Such conceptualisation appears to be mediated by a “money and machines” mentality, and is suggestive of the way that science has become embedded within, and restricted by the commoditisation of science and education.

Similarly, Freeman Dyson, in an essay entitled “Radiotelepathy,” sees telepathy operating via mechanical means, assisted by microwave signals penetrating the flesh of the brain and detected by a mechanical device outside. Freeman writes, “A society bonded by radiotelepathy would experience human life in a totally new way” (Freeman Dyson, in Brockman, 2010). He continues:

We will feel in our own flesh the community of life to which we belong. I cannot help hoping that the sharing of our brains with our fellow creatures will make us better stewards of our planet (Freeman Dyson, in Brockman, 2010).

Such an argument, in yet a further irony, has long been posited by mystics, philosophers, and thinkers with a mystical bent. Only they see such a connected mind as being a natural, innate expression of human intelligence.[iii]

The psi taboo seemingly makes many mainstream thinkers almost terrified to be associated with the ideas related to the extended mind. Throughout his essay, “Slippery Expectations,” Corey S. Powell rates the likelihood of various groundbreaking developments happening in his lifetime, given his age of sixty-two years. The end of oil is given a ninety-five percent probability. The discovery of dark matter is rated ninety percent likely. He also believes that there is an eighty percent chance that he will live to see genetically engineered children.
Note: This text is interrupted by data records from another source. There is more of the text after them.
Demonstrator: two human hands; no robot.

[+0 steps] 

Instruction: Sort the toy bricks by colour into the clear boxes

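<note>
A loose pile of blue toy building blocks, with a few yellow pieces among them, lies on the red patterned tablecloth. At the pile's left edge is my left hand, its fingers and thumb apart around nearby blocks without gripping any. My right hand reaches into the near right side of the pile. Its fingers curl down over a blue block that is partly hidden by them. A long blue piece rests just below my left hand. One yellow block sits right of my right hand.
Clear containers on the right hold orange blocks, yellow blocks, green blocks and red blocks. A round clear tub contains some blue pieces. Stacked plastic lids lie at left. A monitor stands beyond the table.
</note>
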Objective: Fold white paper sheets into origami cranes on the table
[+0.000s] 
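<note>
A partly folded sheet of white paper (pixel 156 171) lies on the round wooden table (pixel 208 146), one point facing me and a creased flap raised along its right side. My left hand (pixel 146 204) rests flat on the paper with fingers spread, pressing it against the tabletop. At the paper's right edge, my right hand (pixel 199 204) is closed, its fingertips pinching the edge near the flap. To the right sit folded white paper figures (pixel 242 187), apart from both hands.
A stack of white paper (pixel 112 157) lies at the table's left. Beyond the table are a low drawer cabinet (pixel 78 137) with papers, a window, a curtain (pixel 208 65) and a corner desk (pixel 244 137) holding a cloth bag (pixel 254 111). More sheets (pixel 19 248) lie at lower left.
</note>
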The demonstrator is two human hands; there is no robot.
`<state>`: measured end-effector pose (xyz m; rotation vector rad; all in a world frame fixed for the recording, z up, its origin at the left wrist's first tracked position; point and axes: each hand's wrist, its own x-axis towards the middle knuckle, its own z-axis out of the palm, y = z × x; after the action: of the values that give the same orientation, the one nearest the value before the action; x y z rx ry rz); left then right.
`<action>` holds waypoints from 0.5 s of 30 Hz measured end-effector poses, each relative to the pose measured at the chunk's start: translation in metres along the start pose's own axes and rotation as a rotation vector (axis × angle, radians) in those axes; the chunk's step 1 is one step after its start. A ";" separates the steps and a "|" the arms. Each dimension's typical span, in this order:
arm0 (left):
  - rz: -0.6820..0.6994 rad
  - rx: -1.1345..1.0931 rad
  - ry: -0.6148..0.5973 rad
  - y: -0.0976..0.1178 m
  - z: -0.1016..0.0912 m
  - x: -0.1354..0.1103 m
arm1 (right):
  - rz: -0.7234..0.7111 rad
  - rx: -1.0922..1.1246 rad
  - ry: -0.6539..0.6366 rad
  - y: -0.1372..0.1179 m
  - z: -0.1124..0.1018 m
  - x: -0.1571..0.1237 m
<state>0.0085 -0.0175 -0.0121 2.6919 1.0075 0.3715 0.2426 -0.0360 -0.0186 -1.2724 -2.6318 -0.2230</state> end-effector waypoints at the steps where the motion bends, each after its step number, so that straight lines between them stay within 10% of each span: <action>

But what of telepathy? Once again, the key for this thinker is whether there are machines involved. Powell gives a full seventy percent chance that synthetic telepathy, mediated via “rudimentary brain prostheses and brain-machine interfaces,” will be a reality within the next thirty years. He writes:

Transmitting specific, conscious thoughts would require elaborate physical implants to make sure the signals go to exactly the right place—but such implants could soon become common anyway, as people merge their brains with computer data networks (Powell, in Brockman, 2010).

It is interesting to compare these estimates of Powell’s to some other controversial domains of science to which he refers. He writes that the development of “conscious machines” is fifty percent likely while he is still alive. Communication with other universes is given a ten percent chance, and there is even a five percent chance of the development of an anti-gravity device.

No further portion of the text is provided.